Posted: 03 May 2006, 20:47
by AF
http://www.fileuniverse.com/?p=showitem&ID=3090

For those of you who asked, there is the pdf describing the theory set out to make FTL travel possible.

You'll also want to google for the enws items referencing ti which cotnian mroe information such as the quotes saying the Z machine could generate the necessary fields required, and that with it you could travel to mars in 30 hours, and Proxima centauri in 40 days.

For those of you who now have the urge to start spouting facts such as *you cant exceed the speed of light* or quoting relativistic affects fo causality and time differentials I note that the theory explains that and it is sound.

It works by using intense magnetics and shifting from this space into a aprrallel space by collapsing the vacuum with the magnetic field and thus moving into a new space where the permeability of electromagnetic radiation is higher, thus in that space the speed of light is far greater, and thus the amount of movement you gain for that little push gets you much more speed, thus allowing 1 tonne of rocket feul to generate a much muhc much greater amount of speed. Because of this the effects of causality and other temporal affects are far smaller, though they arent nonexistant. So technically this is only FTL travel in terms of speed relative to this space, the lightspeed barrier is never broken, it is only broken in terms of how fast we measure it here on earth.

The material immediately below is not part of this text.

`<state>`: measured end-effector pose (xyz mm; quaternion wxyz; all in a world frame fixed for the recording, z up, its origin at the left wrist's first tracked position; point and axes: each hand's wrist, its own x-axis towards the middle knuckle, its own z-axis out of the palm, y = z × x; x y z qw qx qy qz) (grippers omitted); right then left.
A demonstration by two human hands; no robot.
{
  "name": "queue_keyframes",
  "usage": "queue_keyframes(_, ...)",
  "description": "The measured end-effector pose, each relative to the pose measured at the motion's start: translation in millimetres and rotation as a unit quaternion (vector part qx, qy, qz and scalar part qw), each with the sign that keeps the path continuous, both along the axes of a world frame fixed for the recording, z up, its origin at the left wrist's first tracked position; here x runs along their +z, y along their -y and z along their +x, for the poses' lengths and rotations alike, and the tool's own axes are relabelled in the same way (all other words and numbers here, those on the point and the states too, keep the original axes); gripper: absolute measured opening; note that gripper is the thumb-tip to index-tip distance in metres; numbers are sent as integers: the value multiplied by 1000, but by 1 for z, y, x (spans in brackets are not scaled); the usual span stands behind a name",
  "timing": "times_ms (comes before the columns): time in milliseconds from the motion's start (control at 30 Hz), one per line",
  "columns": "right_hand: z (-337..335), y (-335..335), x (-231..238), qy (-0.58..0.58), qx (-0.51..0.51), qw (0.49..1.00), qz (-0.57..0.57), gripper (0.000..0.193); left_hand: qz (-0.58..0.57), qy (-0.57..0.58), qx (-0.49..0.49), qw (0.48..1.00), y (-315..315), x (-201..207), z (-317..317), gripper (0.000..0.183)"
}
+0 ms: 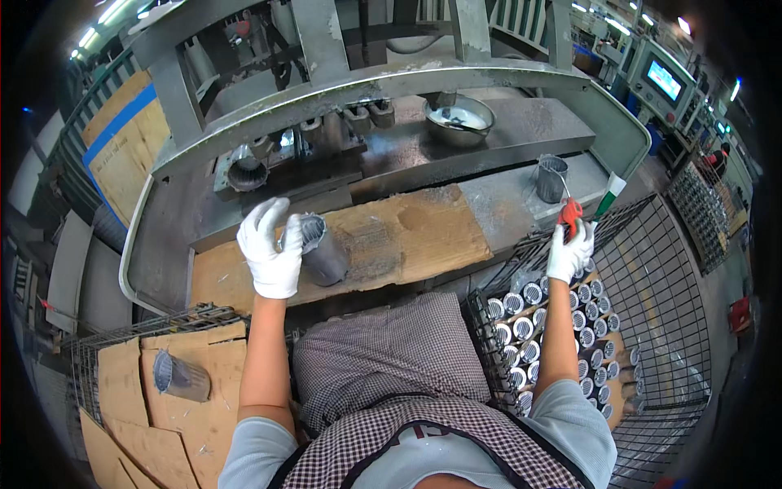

It also describes propulsion by unconventional means, the sort of thing you would expect from an antigrav machine only it wouldnt really work unless it was in space, but I dont know the details of that.

Note that the Heim quantum theory has been going since the 1950's..

Posted: 03 May 2006, 21:31
by Mugslugs
i thought that tachyons already explained ftl travel due to the nature of theur imaginary mass caused by a failure in general relativity kind oremind me of futurama though

Posted: 03 May 2006, 21:34
by colorblind
Thanks for making me laugh, AF :P

But seriously, you don't believe in this nonesense do you? It isn't for no reason that paper of yours hasn't been publiced in a physics journal :)

Posted: 03 May 2006, 21:38
by AF
I ahd the material adn people asked for it, several, so i posted it in a thread and tried to explain what it was about, I never made any references to my beliefs =p

Posted: 03 May 2006, 21:58
by unpossible
hmm, interesting but probably a load of phooey. something about the extra dimensions (on top of the 3 we exist in) being of the order of the planck length doesn't sit right...how could we influence them/them influence us...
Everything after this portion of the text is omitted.